Já não é vergonha

“Depois do “caso Charrua” (que, para espanto de quem se julga num país democrático, acabou mesmo condenado), aparece agora um novo caso. As circunstâncias são parecidas. Parece que o médico António Salgado de Almeida, vereador da CDU, durante um fim-de-semana, resolveu pôr numa parede do Centro de Saúde de Vieira do Minho uma entrevista do ministro Correia de Campos. Nessa entrevista, Correia de Campos dizia que, no caso de ter a vida em risco, não iria a um Centro. O crime estava em que, por baixo desta declaração, alguém escrevera “Façam como ele. Vão a uma urgência de Braga” ou coisa equivalente. Aqui apareceu uma figura já típica do regime, o denunciante, na previsível pele de “um membro do PS”. O denunciante fotografou a entrevista, agora promovida a “cartaz”, “pediu o Livro Amarelo para fazer um queixa” e comunicou o escândalo à autoridade política, ou seja, à Administração Regional de Saúde (ARS/Norte).
A directora do Centro de Vieira do Minho, Maria Celeste Cardoso, não sabia do cartaz. Mas, quando soube, “repreendeu” o médico (não se percebe muito bem porquê). Infelizmente, a ARS/Norte não se deu por satisfeita. A “repreensão” não bastava para um acto tão grave. A ARS/Norte queria esmagar o celerado; queria nomeadamente que Maria Celeste Cardoso instaurasse um processo disciplinar ao médico. E, como ela se recusou, foi demitida por um ofício de Correia de Campos. Para tudo ser perfeito, Maria Celeste Cardoso é casada com um PSD, vice-presidente da Câmara de Vieira do Minho, e o Governo nomeou para a substituir um vereador (“independente”) do PS de Ponte de Barca.

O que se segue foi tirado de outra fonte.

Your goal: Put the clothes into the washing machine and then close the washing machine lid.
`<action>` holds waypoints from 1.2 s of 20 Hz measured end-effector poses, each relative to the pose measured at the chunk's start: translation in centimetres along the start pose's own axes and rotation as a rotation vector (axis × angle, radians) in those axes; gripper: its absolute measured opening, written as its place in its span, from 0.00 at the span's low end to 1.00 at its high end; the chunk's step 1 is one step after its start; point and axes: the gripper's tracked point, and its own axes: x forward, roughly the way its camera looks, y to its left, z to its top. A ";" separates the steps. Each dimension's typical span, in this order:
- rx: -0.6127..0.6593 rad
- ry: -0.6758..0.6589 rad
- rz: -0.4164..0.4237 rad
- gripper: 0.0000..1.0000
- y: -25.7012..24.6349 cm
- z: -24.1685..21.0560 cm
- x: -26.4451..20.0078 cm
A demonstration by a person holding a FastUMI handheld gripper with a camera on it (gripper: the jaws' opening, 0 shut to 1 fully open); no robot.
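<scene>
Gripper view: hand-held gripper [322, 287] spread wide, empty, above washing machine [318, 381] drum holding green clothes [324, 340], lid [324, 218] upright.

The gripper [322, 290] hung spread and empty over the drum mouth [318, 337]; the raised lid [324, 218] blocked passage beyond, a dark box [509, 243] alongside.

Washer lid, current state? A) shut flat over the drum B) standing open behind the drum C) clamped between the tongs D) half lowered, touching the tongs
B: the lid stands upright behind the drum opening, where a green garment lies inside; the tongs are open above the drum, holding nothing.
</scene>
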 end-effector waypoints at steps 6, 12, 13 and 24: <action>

A moral da história é simples: o PS, que os portugueses se habituaram a ver como o defensor da liberdade e da democracia, não passa hoje de um partido intolerante e persecutório, que age por denúncia (aqui como na DREN) e tem uma rede potencial de esbirros, pronta a punir e a liquidar qualquer português por puro delito de opinião. Pior ainda, personagens como Correia de Campos colaboram pessoalmente nesta lamentável empresa de intimidação. Não admira. Nem o eng. Sócrates nem o dr. Cavaco manifestamente compreendem que a repressão da dissidência e da crítica começa a corromper o regime e torna inevitável o futuro “saneamento” dos “saneadores”. O silêncio de cima encoraja o miserável trabalho de baixo. Em Portugal, a colaboração do Estado com os pequenos pides do PS já não é uma vergonha”.

[30.06.2007, Vasco Pulido Valente, Público]

2 comments on “Já não é vergonha”

  1. zazie says:

    Isso já andavam para aí a convocar manifs por sms para derrubar o governo e a gritar: ” a reacção não passou, a reacção não passará!

    ou – fascismo nunca mais!

    “;O))
    Mas o que dá para observar e que ainda é mais patológico é a forma como justificam tudo isto. Com uma série de paleio legalista de defesa das instituições. Precisamente as mesmas justificações a que sempre chamaram fascistas, em se passando na ditadura.

    Gramava que o Tim me viesse agora com a famosa superioridade moral de esquerda. É que é daí que vem esta maior tendência da esquerda para a censura.

  2. Hadassah says:

    …pergunto-me como reagiria a oposição, os “media” e os portugueses em geral, se tudo o que se tem passado tivesse acontecido há um mandato atrás!?